For our example, we'll need to loop through all of the jobs and make a decision on whether or not they should be paused. I'll be using a debugger in order to look at a few example jobs and get a better understanding of what a ‘BaseJob’ looks like. The Databricks VS Code extension comes with a debugger that can be used to troubleshoot code issues interactively on Databricks via Databricks Connect. But, because I do not need to run my code on a cluster I'll just be using the standard Python debugger. I’ll set a breakpoint inside my for loop and use the VS Code Debugger to examine a few examples. A breakpoint allows us to stop code execution and interact with variables during our debugging session. This is preferable over print statements, as you can use the debugging console to interact with the data as well as progress the loop. In this example I’m looking at the settings field and drilling down further in the debugging console to take a look at what an example job schedule looks like:

Inspecting BaseJob in the VS Code debugger Inspecting BaseJob in the VS Code debugger

We can see a BaseJob has a few top-level attributes and has a more complex Settings type that contains most of the information we care about. At this point, we have our Workspace client and are iterating over the jobs in our Workspace.
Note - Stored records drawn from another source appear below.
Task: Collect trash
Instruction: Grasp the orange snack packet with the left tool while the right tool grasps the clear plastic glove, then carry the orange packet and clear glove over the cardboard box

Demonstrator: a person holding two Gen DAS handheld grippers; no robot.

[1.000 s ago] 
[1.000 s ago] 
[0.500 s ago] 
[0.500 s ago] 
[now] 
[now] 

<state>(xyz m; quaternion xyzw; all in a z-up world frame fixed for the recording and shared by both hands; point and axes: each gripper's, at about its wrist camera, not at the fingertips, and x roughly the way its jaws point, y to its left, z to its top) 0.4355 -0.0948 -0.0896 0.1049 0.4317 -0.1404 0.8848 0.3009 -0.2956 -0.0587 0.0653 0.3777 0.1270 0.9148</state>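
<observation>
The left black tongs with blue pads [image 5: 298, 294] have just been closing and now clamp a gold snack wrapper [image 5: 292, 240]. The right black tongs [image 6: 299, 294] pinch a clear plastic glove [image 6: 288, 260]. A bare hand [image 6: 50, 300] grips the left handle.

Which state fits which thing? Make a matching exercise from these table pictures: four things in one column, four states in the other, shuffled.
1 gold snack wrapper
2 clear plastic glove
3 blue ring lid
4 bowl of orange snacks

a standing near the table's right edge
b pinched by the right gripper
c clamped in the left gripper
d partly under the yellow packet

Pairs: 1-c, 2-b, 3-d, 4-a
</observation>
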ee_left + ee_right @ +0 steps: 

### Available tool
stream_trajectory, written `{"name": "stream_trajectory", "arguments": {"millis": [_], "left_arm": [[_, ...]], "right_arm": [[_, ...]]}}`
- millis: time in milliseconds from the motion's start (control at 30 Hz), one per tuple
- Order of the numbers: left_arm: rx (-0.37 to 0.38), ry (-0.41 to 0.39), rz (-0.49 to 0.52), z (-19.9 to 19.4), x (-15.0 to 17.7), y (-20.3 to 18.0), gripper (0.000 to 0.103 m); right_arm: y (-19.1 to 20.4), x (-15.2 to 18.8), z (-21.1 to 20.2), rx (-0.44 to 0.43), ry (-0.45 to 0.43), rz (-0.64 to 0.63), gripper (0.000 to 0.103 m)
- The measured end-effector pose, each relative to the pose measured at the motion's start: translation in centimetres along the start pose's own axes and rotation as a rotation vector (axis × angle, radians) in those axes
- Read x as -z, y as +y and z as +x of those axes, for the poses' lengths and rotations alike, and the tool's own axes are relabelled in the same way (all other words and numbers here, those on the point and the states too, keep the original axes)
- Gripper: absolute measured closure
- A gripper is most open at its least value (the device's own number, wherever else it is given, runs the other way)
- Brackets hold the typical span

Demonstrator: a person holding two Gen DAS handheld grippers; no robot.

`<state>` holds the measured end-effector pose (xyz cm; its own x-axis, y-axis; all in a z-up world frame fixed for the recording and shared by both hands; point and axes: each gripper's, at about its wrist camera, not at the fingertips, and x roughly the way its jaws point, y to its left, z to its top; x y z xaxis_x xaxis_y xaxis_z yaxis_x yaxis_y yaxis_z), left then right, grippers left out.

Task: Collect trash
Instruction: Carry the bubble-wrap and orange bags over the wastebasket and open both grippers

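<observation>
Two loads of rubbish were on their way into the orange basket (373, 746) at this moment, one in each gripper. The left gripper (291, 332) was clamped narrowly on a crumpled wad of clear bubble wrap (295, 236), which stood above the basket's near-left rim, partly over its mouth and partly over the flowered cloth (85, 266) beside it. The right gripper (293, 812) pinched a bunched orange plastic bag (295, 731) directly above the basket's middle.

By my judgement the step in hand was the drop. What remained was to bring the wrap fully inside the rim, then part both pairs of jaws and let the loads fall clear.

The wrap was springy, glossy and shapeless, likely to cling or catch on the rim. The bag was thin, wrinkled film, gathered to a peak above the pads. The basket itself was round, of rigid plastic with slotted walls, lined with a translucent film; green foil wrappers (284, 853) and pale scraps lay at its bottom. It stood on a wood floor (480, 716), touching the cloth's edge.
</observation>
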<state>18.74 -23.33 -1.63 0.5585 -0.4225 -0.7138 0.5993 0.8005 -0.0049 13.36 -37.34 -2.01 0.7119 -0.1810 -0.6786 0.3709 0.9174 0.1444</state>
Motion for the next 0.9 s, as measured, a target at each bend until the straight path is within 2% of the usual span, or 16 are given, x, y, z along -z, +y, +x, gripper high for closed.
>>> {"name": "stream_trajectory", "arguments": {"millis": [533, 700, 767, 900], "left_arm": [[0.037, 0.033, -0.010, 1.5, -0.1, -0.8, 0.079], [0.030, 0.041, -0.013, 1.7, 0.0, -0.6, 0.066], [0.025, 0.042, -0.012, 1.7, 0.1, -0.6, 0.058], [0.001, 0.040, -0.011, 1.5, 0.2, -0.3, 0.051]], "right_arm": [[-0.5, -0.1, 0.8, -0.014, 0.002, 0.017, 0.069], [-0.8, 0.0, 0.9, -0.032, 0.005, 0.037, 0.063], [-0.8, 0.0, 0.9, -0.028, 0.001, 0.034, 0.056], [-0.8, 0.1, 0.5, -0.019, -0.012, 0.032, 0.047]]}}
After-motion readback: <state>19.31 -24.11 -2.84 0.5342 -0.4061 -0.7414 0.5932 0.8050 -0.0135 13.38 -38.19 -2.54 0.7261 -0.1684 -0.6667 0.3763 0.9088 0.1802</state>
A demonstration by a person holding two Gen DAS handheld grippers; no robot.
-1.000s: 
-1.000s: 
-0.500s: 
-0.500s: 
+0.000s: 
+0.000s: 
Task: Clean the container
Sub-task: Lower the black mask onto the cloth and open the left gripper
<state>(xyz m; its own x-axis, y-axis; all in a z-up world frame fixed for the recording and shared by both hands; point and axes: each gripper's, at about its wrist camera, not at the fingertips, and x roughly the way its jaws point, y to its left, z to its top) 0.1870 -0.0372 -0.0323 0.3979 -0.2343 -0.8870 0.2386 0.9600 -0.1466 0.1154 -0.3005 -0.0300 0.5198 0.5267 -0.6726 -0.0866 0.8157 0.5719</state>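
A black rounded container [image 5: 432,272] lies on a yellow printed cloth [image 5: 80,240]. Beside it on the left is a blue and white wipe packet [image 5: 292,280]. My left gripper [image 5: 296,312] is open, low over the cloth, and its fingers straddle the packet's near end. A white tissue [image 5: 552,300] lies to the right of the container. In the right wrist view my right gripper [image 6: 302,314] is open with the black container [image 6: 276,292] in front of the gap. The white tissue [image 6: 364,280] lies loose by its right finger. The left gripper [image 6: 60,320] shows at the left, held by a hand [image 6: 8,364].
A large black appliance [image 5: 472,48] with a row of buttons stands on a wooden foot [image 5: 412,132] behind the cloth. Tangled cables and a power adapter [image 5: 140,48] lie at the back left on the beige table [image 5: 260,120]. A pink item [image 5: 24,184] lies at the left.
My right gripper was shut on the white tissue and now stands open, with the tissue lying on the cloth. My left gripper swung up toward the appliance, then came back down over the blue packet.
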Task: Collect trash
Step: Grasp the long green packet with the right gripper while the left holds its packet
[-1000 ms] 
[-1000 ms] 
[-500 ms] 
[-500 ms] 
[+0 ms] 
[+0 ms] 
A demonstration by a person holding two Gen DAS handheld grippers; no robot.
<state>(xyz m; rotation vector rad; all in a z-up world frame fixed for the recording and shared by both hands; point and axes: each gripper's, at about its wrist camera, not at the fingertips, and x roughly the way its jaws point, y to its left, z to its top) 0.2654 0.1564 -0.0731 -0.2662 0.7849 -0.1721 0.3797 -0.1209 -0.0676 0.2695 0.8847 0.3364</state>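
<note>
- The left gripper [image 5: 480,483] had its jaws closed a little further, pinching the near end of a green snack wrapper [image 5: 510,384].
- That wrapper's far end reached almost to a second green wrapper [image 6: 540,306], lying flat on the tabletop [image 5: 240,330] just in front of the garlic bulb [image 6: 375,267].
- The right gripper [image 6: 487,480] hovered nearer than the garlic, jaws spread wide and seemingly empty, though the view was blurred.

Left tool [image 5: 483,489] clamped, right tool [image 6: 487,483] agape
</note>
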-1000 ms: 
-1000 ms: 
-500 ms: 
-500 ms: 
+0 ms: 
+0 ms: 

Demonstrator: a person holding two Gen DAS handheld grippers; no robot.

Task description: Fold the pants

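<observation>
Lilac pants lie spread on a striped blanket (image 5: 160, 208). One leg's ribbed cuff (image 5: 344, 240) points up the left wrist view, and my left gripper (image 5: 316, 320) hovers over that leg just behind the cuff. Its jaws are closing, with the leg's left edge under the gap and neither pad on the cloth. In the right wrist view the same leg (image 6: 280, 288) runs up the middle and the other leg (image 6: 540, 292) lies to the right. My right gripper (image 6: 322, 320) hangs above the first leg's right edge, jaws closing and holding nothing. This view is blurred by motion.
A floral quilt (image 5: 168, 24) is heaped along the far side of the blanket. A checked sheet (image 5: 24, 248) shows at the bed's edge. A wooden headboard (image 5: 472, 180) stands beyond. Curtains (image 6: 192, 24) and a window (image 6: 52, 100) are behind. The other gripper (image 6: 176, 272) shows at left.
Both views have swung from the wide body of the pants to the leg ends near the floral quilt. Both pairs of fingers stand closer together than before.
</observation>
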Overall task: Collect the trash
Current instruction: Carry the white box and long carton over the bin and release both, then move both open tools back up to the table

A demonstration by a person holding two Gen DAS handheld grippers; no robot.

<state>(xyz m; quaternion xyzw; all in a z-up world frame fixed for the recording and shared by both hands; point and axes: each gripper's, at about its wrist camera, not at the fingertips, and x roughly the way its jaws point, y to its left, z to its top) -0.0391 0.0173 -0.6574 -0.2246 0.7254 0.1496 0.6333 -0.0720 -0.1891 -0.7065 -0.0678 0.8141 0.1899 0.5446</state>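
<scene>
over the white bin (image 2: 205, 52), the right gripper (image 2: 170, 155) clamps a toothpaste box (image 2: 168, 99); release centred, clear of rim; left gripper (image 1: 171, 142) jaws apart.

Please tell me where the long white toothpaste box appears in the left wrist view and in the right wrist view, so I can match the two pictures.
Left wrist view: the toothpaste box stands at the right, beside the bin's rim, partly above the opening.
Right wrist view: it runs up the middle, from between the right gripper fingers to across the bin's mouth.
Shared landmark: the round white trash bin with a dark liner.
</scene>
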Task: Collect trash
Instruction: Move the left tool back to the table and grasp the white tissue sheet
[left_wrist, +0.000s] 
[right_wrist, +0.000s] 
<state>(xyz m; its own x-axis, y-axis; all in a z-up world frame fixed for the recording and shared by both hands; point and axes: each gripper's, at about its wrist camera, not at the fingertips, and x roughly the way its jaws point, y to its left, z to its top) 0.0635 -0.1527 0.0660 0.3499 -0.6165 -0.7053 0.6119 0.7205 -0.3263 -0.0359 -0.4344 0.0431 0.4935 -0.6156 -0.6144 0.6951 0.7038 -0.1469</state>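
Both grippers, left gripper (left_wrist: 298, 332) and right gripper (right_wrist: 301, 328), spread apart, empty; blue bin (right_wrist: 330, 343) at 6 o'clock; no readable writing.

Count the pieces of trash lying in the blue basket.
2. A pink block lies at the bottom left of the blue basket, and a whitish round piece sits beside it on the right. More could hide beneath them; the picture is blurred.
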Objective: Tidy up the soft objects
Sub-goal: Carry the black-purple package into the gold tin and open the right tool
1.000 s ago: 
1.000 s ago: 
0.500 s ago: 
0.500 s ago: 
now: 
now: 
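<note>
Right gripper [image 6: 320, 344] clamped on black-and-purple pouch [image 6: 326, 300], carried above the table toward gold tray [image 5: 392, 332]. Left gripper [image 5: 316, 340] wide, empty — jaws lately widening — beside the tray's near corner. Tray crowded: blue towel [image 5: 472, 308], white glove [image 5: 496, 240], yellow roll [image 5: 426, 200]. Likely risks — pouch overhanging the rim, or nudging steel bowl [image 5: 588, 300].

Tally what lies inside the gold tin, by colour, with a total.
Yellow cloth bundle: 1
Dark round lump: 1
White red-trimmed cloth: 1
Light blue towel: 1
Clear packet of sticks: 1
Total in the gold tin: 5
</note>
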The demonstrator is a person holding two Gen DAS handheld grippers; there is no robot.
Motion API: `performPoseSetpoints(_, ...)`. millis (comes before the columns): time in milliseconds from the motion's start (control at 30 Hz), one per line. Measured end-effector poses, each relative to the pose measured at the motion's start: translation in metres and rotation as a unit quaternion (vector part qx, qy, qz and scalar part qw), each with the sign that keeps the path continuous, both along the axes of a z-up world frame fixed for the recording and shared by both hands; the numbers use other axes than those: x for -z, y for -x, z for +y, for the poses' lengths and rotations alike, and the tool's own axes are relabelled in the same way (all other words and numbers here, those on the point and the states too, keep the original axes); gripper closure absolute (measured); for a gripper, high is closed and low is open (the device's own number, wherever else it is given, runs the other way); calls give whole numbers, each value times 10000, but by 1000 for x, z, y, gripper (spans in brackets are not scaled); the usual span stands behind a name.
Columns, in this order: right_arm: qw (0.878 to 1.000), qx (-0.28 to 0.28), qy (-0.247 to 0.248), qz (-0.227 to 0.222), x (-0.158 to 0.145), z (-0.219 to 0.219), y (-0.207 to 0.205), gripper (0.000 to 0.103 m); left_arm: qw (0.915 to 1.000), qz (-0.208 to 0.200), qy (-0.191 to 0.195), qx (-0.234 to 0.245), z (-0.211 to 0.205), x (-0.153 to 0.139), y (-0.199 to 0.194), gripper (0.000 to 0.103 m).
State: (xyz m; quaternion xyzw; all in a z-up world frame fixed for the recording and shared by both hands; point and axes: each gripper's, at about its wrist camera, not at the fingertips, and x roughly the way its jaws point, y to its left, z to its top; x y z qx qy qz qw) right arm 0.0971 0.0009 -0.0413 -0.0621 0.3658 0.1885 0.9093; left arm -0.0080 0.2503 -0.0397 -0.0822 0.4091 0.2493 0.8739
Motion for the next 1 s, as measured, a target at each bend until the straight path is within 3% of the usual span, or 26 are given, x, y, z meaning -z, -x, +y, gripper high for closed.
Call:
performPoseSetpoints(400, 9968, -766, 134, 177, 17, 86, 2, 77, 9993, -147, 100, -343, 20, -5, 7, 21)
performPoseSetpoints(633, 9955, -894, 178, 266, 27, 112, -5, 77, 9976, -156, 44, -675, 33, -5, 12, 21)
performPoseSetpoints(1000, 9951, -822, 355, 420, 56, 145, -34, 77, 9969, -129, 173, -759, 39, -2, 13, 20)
To flag problematic jobs and potentially take some action we’ll need to better understand job.settings.schedule. We need to figure out how to programmatically identify if a job has a schedule and flag if it’s not paused. For this we’ll be using another handy utility for code navigation - Go to Definition. I’ve opted to Open Definition to the Side (⌘K F12) in order to reduce switching to a new window. This will allow us to quickly navigate through the DataClass definitions without having to switch to a new window or exit our IDE:

As we can see, a BaseJob contains some top-level fields that are common amongst Jobs such as 'job_id' or 'created_time'. A job can also have various settings (JobSettings). These configurations often differ between Jobs and encompass aspects like notification settings, tasks, tags, and the schedule. We’ll be focusing on the schedule field, which is represented by the CronSchedule data class. CronSchedule contains information about the pause status (PauseStatus) of a job. PauseStatus in the SDK is represented as an enum with two possible values - PAUSED and UNPAUSED.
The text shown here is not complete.